ACTIVITY ▸ Your answer must be an exact copy of the entries below, with every picture removed.

DATA LISTING ▸
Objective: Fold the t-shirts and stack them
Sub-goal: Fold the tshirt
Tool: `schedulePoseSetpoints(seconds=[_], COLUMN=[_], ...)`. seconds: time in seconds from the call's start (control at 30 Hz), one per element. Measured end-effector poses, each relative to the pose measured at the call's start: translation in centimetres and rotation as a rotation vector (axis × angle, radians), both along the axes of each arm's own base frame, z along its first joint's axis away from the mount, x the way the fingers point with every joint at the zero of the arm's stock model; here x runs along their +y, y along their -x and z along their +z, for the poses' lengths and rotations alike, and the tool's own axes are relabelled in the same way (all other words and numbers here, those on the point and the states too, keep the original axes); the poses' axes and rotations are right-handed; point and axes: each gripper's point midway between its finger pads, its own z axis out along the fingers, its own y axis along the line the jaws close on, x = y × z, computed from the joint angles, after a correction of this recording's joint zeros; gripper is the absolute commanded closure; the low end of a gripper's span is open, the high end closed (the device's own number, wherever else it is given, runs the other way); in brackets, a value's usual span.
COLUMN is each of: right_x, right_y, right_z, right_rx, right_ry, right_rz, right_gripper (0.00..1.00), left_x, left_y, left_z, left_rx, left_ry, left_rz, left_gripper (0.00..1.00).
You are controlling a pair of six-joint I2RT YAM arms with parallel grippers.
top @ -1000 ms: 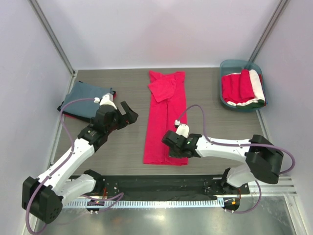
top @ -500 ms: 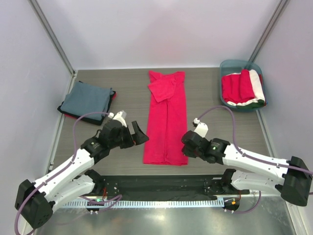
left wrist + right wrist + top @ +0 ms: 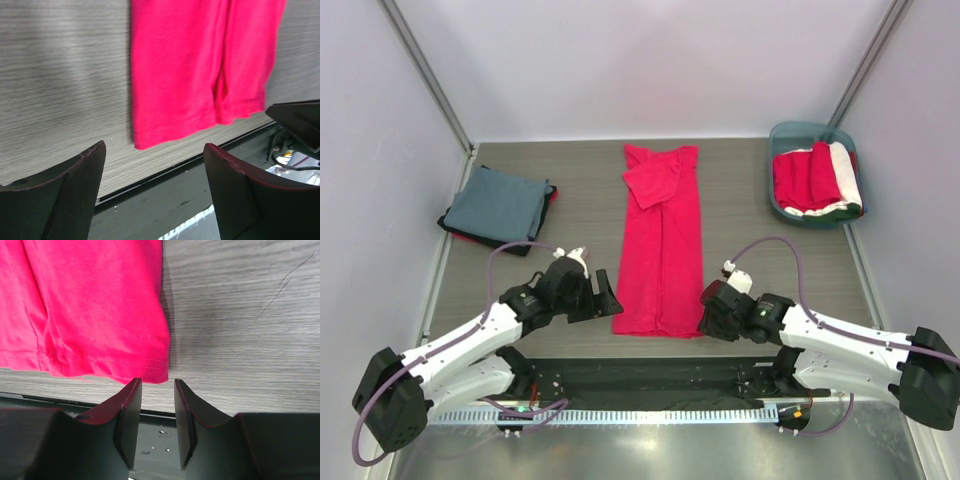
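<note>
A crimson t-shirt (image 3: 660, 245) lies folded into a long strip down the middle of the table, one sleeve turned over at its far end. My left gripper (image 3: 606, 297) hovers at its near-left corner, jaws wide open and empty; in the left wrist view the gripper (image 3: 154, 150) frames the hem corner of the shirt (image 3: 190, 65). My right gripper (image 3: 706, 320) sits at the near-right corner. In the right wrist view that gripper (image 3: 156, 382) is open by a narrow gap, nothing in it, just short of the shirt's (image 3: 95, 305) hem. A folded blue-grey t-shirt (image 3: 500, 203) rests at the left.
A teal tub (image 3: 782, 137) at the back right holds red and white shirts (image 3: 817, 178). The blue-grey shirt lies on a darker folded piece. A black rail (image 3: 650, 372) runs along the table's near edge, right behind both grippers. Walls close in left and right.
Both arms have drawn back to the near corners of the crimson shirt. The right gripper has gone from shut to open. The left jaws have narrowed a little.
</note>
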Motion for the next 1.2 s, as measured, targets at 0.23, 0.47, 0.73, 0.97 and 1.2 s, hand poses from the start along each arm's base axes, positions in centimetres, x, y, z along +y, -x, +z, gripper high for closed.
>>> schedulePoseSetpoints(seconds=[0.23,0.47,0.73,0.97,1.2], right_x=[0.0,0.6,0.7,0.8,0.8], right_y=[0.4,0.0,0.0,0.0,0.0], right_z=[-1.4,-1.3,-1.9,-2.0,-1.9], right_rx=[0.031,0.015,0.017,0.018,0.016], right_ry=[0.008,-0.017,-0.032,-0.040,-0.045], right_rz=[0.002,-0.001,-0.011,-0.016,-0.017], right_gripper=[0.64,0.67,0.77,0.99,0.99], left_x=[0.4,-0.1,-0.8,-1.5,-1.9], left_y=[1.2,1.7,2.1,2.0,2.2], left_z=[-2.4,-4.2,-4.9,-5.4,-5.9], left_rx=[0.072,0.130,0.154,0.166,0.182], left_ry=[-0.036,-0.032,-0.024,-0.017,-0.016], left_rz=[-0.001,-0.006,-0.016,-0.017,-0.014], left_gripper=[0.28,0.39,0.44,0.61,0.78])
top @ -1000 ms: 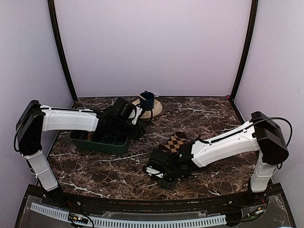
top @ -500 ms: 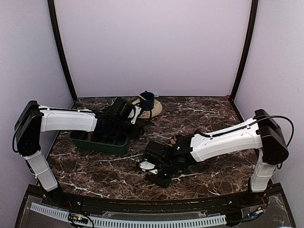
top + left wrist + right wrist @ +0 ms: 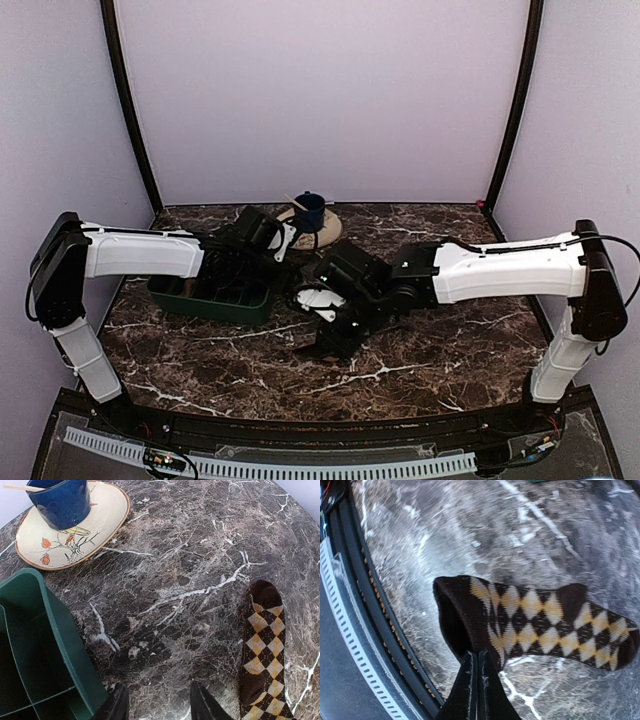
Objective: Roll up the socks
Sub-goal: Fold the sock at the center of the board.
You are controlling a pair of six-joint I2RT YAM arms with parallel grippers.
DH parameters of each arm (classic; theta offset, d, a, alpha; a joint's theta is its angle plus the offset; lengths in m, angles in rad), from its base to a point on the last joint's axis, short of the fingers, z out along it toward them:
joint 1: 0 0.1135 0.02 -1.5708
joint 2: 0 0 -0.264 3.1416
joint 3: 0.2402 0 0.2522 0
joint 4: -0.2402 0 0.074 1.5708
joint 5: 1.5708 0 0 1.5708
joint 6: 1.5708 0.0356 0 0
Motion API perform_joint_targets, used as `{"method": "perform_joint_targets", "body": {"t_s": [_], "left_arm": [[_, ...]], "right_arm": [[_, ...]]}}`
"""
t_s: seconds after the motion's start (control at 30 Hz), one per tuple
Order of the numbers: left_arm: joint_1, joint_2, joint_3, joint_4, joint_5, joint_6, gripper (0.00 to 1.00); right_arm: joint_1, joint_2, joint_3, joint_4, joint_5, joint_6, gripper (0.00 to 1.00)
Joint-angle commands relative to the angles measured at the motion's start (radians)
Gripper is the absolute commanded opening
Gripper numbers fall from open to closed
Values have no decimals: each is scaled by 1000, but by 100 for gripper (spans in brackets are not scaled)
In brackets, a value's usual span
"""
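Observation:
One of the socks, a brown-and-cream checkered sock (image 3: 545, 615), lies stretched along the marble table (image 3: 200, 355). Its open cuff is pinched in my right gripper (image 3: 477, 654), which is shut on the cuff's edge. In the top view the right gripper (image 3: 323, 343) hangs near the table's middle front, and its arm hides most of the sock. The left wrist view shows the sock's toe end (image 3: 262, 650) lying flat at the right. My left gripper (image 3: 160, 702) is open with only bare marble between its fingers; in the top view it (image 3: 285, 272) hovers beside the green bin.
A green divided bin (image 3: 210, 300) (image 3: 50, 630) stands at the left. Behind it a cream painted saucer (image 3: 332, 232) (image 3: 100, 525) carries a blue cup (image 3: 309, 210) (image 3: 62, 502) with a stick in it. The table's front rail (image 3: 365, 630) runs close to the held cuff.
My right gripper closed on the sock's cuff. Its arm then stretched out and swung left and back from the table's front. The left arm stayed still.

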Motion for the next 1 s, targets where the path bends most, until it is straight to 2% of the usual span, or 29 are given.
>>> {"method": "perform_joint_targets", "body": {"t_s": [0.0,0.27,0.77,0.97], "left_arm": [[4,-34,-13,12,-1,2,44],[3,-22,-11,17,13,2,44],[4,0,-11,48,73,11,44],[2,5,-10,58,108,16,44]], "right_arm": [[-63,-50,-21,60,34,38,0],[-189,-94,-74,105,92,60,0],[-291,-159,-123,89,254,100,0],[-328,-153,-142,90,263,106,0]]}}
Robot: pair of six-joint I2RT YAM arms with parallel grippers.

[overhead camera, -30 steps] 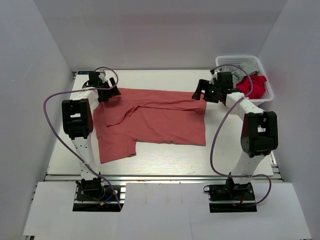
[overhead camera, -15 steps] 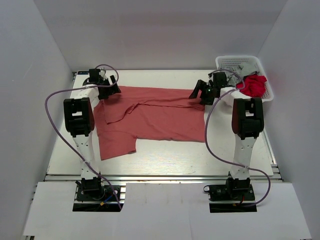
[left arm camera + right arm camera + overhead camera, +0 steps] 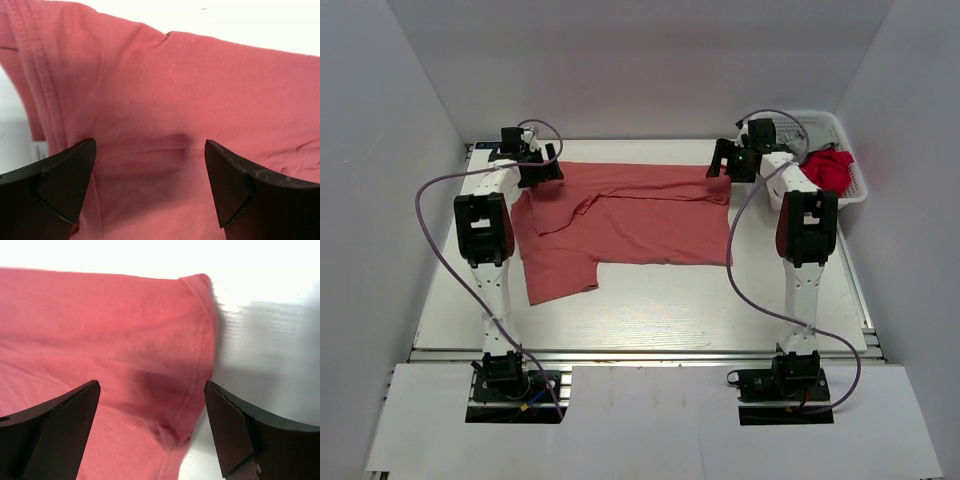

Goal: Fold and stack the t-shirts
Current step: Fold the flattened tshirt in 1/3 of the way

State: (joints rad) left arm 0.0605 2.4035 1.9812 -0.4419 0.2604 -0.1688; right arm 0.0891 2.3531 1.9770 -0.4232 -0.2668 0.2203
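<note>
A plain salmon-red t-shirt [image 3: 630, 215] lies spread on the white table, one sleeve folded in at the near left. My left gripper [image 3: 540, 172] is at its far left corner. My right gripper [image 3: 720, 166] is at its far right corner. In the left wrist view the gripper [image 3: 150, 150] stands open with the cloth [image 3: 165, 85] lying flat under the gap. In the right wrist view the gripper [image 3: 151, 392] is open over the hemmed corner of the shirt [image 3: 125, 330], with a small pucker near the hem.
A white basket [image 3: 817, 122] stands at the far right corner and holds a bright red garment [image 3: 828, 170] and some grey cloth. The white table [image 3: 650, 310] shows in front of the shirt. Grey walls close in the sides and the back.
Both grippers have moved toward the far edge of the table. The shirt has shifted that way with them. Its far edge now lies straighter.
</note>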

REPLY ▸
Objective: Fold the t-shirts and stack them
Sub-goal: Fold the tshirt
Tool: `schedulePoseSetpoints(seconds=[_], COLUMN=[_], ...)`. seconds: time in seconds from the call's start (control at 30 Hz), one per element. Measured end-effector poses, each relative to the pose measured at the call's start: translation in centimetres and rotation as a rotation vector (axis × angle, radians), both along the axes of each arm's own base frame, z along its first joint's axis away from the mount, x the way the fingers point with every joint at the zero of the arm's stock model; here x runs along their +y, y along their -x and z along their +z, for the poses' lengths and rotations alike, and the tool's own axes are relabelled in the same way (all other words and numbers here, those on the point and the states too, keep the original axes); the poses' axes and rotations are right-handed; point and axes: each gripper's point midway between its finger pads, its own z axis out along the fingers, its own y axis along the line the jaws close on, x = y × z, computed from the joint angles, after a correction of this recording's joint zeros; gripper is the absolute commanded closure; the low end of a gripper's span is open, the high end closed (the device's own number, wherever else it is given, runs the other way); in brackets, a value's usual span.
COLUMN is each of: right_x, right_y, right_z, right_rx, right_ry, right_rz, right_gripper (0.00..1.00), left_x, left_y, left_z, left_rx, left_ry, left_rz, left_gripper (0.00..1.00).
You are controlling a pair of six-joint I2RT YAM arms with parallel grippers.
top @ -1000 ms: 
top @ -500 ms: 
left wrist + right wrist + top @ +0 ms: 
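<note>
A crimson t-shirt (image 3: 660, 245) lies folded into a long strip down the middle of the table, one sleeve turned over at its far end. My left gripper (image 3: 606, 297) hovers at its near-left corner, jaws wide open and empty; in the left wrist view the gripper (image 3: 154, 150) frames the hem corner of the shirt (image 3: 190, 65). My right gripper (image 3: 706, 320) sits at the near-right corner. In the right wrist view that gripper (image 3: 156, 382) is open by a narrow gap, nothing in it, just short of the shirt's (image 3: 95, 305) hem. A folded blue-grey t-shirt (image 3: 500, 203) rests at the left.
A teal tub (image 3: 782, 137) at the back right holds red and white shirts (image 3: 817, 178). The blue-grey shirt lies on a darker folded piece. A black rail (image 3: 650, 372) runs along the table's near edge, right behind both grippers. Walls close in left and right.
Both arms have drawn back to the near corners of the crimson shirt. The right gripper has gone from shut to open. The left jaws have narrowed a little.
</note>
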Motion for the next 1.2 s, as measured, targets at 0.23, 0.47, 0.73, 0.97 and 1.2 s, hand poses from the start along each arm's base axes, positions in centimetres, x, y, z along +y, -x, +z, gripper high for closed.
>>> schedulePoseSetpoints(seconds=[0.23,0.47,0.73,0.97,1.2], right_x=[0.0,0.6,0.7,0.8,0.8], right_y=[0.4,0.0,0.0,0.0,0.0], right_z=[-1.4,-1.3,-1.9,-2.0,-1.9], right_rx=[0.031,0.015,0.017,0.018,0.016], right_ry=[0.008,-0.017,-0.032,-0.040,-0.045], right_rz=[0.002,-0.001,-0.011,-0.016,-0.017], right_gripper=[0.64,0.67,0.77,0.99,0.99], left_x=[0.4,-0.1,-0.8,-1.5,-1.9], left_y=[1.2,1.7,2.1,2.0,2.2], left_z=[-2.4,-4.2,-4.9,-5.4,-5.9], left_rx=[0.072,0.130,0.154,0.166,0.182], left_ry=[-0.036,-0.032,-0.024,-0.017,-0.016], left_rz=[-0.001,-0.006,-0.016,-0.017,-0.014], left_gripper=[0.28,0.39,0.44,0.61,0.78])
top @ -1000 ms: 
top @ -500 ms: 
top + left wrist + right wrist @ +0 ms: 
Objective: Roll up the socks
Sub-goal: Fold the sock at the center of the board.
You are controlling a pair of six-joint I2RT YAM arms with parallel grippers.
DH parameters of each arm (classic; theta offset, d, a, alpha; a joint's theta is its angle plus the offset; lengths in m, angles in rad), from its base to a point on the last joint's axis, short of the fingers, z out along it toward them:
joint 1: 0 0.1135 0.02 -1.5708
joint 2: 0 0 -0.264 3.1416
joint 3: 0.2402 0 0.2522 0
joint 4: -0.2402 0 0.074 1.5708
joint 5: 1.5708 0 0 1.5708
joint 6: 1.5708 0.0356 0 0
Motion API perform_joint_targets, used as `{"method": "perform_joint_targets", "body": {"t_s": [_], "left_arm": [[_, ...]], "right_arm": [[_, ...]]}}`
"""
t_s: seconds after the motion's start (control at 30 Hz), one per tuple
Order of the numbers: left_arm: joint_1, joint_2, joint_3, joint_4, joint_5, joint_6, gripper (0.00 to 1.00); right_arm: joint_1, joint_2, joint_3, joint_4, joint_5, joint_6, gripper (0.00 to 1.00)
Joint-angle commands relative to the angles measured at the motion's start (radians)
Gripper is the absolute commanded opening
Gripper numbers fall from open to closed
Values have no decimals: each is scaled by 1000, but by 100 for gripper (spans in brackets are not scaled)
In brackets, a value's usual span
"""
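Observation:
One of the socks, a brown-and-cream checkered sock (image 3: 545, 615), lies stretched along the marble table (image 3: 200, 355). Its open cuff is pinched in my right gripper (image 3: 477, 654), which is shut on the cuff's edge. In the top view the right gripper (image 3: 323, 343) hangs near the table's middle front, and its arm hides most of the sock. The left wrist view shows the sock's toe end (image 3: 262, 650) lying flat at the right. My left gripper (image 3: 160, 702) is open with only bare marble between its fingers; in the top view it (image 3: 285, 272) hovers beside the green bin.
A green divided bin (image 3: 210, 300) (image 3: 50, 630) stands at the left. Behind it a cream painted saucer (image 3: 332, 232) (image 3: 100, 525) carries a blue cup (image 3: 309, 210) (image 3: 62, 502) with a stick in it. The table's front rail (image 3: 365, 630) runs close to the held cuff.
My right gripper closed on the sock's cuff. Its arm then stretched out and swung left and back from the table's front. The left arm stayed still.
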
Motion for the next 1 s, targets where the path bends most, until it is straight to 2% of the usual span, or 29 are given.
>>> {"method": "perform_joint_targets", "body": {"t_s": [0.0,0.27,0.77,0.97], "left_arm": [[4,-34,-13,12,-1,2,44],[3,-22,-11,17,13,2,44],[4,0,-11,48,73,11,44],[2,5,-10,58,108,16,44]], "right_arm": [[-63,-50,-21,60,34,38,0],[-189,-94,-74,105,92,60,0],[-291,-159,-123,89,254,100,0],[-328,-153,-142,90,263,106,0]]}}
Robot: pair of six-joint I2RT YAM arms with parallel grippers.

[overhead camera, -30 steps] 
[overhead camera, -15 steps] 
[left arm camera + right arm camera + overhead camera, +0 steps] 

Goal: Fold and stack the t-shirts
Current step: Fold the flattened tshirt in 1/3 of the way

State: (joints rad) left arm 0.0605 2.4035 1.9812 -0.4419 0.2604 -0.1688; right arm 0.0891 2.3531 1.9770 -0.4232 -0.2668 0.2203
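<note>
A plain salmon-red t-shirt [image 3: 630, 215] lies spread on the white table, one sleeve folded in at the near left. My left gripper [image 3: 540, 172] is at its far left corner. My right gripper [image 3: 720, 166] is at its far right corner. In the left wrist view the gripper [image 3: 150, 150] stands open with the cloth [image 3: 165, 85] lying flat under the gap. In the right wrist view the gripper [image 3: 151, 392] is open over the hemmed corner of the shirt [image 3: 125, 330], with a small pucker near the hem.
A white basket [image 3: 817, 122] stands at the far right corner and holds a bright red garment [image 3: 828, 170] and some grey cloth. The white table [image 3: 650, 310] shows in front of the shirt. Grey walls close in the sides and the back.
Both grippers have moved toward the far edge of the table. The shirt has shifted that way with them. Its far edge now lies straighter.
</note>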

The response has been given in full.